======== DATA SECTION ========

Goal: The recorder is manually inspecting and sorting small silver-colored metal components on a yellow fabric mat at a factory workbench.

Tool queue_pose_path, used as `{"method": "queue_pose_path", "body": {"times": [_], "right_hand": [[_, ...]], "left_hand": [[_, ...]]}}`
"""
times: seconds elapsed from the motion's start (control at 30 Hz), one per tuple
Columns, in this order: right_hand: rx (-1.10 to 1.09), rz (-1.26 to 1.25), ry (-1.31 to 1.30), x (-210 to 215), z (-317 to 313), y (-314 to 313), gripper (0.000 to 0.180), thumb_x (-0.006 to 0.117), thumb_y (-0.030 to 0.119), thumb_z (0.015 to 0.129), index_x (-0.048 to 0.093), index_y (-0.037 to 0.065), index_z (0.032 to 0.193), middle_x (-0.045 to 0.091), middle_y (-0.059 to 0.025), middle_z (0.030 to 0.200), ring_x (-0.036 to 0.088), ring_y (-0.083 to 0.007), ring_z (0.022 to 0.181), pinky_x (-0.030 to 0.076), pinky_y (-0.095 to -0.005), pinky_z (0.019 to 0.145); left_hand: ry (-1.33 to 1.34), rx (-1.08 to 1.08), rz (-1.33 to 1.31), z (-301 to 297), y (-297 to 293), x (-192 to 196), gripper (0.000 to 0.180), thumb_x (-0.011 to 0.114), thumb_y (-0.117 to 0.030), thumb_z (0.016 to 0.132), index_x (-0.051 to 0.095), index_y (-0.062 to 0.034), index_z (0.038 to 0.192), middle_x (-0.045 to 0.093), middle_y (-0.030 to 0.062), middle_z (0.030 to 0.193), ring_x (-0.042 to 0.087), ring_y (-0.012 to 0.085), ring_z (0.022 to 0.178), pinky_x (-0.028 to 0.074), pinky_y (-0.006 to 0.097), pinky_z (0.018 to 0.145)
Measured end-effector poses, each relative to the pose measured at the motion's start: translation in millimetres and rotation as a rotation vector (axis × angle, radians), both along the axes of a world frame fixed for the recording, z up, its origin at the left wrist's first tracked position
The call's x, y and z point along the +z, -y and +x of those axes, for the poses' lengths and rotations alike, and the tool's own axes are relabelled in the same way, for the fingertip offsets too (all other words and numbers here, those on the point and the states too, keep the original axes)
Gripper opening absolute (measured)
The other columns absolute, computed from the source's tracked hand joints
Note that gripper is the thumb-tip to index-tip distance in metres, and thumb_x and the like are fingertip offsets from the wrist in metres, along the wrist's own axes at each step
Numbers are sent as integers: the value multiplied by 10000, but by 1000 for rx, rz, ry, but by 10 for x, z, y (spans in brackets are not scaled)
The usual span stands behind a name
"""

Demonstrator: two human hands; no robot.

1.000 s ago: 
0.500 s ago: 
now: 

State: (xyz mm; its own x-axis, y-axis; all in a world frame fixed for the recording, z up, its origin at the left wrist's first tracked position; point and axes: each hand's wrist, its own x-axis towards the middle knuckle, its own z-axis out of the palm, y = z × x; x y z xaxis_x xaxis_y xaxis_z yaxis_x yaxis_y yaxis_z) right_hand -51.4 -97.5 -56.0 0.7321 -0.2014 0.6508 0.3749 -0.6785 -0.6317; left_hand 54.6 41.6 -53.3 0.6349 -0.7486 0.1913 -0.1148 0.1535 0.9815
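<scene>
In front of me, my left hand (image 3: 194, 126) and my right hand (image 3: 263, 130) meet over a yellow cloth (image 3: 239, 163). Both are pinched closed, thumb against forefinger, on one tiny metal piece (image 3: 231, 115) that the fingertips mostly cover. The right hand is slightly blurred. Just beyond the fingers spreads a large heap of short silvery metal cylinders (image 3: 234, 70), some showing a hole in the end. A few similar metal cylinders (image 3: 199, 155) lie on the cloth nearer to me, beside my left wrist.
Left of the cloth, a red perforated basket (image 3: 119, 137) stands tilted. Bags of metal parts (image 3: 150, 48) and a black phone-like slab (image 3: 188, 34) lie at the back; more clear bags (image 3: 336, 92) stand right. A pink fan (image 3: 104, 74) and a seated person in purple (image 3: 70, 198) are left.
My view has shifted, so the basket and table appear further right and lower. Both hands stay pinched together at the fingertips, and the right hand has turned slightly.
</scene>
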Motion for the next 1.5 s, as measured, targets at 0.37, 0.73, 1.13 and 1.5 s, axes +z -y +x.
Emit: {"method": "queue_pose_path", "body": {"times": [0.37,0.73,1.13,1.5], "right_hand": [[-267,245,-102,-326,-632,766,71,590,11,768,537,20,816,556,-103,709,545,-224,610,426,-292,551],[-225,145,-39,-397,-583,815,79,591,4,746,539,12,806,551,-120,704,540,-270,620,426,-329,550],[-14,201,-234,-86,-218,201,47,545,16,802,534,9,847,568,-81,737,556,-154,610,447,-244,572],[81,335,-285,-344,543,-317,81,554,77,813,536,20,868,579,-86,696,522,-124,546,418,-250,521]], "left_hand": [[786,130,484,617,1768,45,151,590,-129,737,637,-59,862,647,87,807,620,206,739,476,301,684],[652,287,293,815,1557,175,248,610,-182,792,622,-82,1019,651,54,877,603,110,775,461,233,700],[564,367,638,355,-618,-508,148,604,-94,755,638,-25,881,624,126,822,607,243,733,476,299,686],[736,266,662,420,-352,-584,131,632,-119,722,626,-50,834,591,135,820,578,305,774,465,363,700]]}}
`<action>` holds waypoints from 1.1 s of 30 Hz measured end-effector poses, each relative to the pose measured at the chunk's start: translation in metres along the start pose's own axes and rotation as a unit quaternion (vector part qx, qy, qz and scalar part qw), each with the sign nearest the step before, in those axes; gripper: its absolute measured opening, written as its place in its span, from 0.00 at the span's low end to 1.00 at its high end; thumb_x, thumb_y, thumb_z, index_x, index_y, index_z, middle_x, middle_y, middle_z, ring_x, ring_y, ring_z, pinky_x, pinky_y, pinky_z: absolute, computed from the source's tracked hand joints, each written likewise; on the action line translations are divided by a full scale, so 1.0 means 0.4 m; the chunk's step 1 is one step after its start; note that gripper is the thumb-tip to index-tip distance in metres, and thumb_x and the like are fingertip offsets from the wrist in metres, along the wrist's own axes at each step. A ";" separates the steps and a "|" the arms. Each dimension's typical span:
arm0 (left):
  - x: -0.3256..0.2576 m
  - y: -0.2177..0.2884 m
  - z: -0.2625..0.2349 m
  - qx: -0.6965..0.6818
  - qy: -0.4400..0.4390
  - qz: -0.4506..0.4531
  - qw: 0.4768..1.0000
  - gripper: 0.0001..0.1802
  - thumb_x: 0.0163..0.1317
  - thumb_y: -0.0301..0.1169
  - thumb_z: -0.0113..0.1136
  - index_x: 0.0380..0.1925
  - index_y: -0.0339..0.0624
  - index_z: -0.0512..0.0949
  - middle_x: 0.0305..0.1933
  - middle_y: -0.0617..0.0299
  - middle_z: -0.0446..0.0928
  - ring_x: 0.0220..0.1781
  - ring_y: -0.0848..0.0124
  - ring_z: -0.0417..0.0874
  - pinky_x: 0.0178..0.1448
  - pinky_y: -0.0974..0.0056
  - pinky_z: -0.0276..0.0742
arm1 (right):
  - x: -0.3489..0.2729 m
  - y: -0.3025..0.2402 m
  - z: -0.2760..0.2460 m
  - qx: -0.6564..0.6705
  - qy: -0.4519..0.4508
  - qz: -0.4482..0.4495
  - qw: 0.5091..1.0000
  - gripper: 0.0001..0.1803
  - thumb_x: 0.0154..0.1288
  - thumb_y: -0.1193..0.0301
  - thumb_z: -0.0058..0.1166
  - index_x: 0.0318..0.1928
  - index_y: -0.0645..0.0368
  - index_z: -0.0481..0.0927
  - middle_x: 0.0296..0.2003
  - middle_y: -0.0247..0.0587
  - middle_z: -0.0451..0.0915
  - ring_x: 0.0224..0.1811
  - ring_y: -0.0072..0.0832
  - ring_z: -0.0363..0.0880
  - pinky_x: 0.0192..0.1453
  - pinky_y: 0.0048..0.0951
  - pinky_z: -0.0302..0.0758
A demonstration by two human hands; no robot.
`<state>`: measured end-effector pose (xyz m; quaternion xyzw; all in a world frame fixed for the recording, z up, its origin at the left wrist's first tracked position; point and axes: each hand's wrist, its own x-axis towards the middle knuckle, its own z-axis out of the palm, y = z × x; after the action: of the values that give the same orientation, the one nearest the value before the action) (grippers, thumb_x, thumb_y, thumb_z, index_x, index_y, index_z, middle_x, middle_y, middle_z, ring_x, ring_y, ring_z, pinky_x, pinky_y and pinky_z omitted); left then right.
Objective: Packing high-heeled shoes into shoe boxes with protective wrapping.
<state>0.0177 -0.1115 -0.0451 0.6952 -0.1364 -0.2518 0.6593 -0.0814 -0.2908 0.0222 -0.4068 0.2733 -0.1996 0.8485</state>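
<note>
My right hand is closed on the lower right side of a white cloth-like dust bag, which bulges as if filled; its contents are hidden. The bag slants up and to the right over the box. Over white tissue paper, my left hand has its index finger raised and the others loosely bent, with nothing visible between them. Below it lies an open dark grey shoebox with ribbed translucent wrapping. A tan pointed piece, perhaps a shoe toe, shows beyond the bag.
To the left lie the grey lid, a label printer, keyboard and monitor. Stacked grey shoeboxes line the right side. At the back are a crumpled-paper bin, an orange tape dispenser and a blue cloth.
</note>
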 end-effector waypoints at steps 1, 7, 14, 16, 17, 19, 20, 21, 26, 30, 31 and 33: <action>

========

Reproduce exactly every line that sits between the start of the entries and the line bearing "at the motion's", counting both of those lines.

ANSWER BOX:
Goal: The recorder is manually inspecting and sorting small silver-colored metal components on a yellow fabric mat at a factory workbench.

Tool queue_pose_path, used as `{"method": "queue_pose_path", "body": {"times": [_], "right_hand": [[_, ...]], "left_hand": [[_, ...]]}}`
"""
times: seconds elapsed from the motion's start (control at 30 Hz), one per tuple
Columns, in this order: right_hand: rx (-1.10 to 1.09), rz (-1.26 to 1.25), ry (-1.31 to 1.30), x (-210 to 215), z (-317 to 313), y (-314 to 313), gripper (0.000 to 0.180), thumb_x (-0.006 to 0.117), thumb_y (-0.030 to 0.119), thumb_z (0.015 to 0.129), index_x (-0.048 to 0.093), index_y (-0.037 to 0.065), index_z (0.032 to 0.193), middle_x (-0.045 to 0.091), middle_y (-0.059 to 0.025), middle_z (0.030 to 0.200), ring_x (-0.036 to 0.088), ring_y (-0.083 to 0.007), ring_z (0.022 to 0.181), pinky_x (-0.030 to 0.076), pinky_y (-0.095 to -0.005), pinky_z (0.019 to 0.145); left_hand: ry (-1.33 to 1.34), rx (-1.08 to 1.08), rz (-1.33 to 1.31), z (-301 to 297), y (-297 to 293), x (-192 to 196), gripper (0.000 to 0.180), thumb_x (-0.011 to 0.114), thumb_y (-0.117 to 0.030), thumb_z (0.016 to 0.132), index_x (-0.051 to 0.095), index_y (-0.062 to 0.034), index_z (0.038 to 0.192), middle_x (-0.045 to 0.093), middle_y (-0.030 to 0.062), middle_z (0.030 to 0.193), ring_x (-0.042 to 0.087), ring_y (-0.012 to 0.085), ring_z (0.022 to 0.178), pinky_x (-0.028 to 0.074), pinky_y (-0.006 to 0.097), pinky_z (0.018 to 0.145)
Measured end-effector poses, each relative to the pose measured at the motion's start: translation in millimetres and rotation as a rotation vector (axis × angle, radians), both along the axes of a world frame fixed for the recording, z up, its origin at the left wrist's first tracked position

With this, the exercise is done.